● **Exercise goal**
Take the data below. Output it exactly from its first line through the line containing "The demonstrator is".

● **Data shown**
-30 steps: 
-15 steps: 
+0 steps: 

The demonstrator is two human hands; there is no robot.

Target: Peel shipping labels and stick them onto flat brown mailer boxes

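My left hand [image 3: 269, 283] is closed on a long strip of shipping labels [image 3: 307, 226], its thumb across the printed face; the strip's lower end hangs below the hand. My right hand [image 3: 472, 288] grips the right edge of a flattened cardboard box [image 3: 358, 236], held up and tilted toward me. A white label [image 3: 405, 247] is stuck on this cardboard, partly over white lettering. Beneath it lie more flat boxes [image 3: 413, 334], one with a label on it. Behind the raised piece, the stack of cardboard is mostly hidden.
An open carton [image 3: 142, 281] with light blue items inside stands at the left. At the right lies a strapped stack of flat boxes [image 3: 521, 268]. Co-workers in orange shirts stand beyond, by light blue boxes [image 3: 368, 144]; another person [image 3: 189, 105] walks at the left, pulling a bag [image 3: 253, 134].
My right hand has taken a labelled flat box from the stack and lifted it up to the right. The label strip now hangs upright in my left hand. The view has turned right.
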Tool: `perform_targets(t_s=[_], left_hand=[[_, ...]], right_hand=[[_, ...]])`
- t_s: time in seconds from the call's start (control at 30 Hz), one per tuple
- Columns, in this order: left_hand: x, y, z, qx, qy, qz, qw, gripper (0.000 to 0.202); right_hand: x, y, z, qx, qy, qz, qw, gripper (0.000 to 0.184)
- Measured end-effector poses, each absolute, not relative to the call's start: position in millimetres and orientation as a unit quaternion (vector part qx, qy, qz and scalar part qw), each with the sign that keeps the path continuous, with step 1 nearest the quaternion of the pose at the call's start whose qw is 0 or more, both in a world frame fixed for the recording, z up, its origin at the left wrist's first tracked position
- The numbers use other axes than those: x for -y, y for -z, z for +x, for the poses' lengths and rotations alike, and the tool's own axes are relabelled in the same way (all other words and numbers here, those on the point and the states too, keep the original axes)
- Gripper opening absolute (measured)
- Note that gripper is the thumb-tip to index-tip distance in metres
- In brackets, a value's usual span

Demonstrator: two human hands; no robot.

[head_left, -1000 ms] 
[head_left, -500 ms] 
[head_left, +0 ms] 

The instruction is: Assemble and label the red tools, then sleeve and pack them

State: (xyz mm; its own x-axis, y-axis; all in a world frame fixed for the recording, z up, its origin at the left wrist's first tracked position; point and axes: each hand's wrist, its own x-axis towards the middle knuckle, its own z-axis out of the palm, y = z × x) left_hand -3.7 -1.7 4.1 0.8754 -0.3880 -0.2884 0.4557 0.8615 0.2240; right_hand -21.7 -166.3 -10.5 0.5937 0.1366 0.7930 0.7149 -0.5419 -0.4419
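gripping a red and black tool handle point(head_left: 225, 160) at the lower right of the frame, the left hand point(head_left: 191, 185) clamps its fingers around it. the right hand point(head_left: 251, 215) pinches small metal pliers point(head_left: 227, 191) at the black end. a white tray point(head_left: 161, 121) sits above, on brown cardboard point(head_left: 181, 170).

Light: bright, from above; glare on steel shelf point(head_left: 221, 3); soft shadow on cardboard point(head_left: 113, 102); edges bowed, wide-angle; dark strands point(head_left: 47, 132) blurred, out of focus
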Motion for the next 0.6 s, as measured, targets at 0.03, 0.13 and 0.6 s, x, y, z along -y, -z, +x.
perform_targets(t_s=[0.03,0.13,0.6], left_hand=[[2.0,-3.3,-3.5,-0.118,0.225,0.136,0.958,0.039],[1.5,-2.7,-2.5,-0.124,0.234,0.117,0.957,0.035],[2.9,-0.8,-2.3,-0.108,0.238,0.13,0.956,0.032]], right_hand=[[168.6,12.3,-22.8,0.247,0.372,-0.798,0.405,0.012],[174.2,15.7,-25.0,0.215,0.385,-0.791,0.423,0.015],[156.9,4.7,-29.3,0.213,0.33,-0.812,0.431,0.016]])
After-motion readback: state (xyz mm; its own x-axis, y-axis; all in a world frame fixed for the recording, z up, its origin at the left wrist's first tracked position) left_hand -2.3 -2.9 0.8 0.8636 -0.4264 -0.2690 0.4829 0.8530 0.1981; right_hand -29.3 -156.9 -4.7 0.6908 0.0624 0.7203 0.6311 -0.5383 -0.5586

● **Solution for this exercise**
-30 steps: 
-15 steps: 
+0 steps: 

The demonstrator is two human hands; there is no robot.

No further output is required for this answer.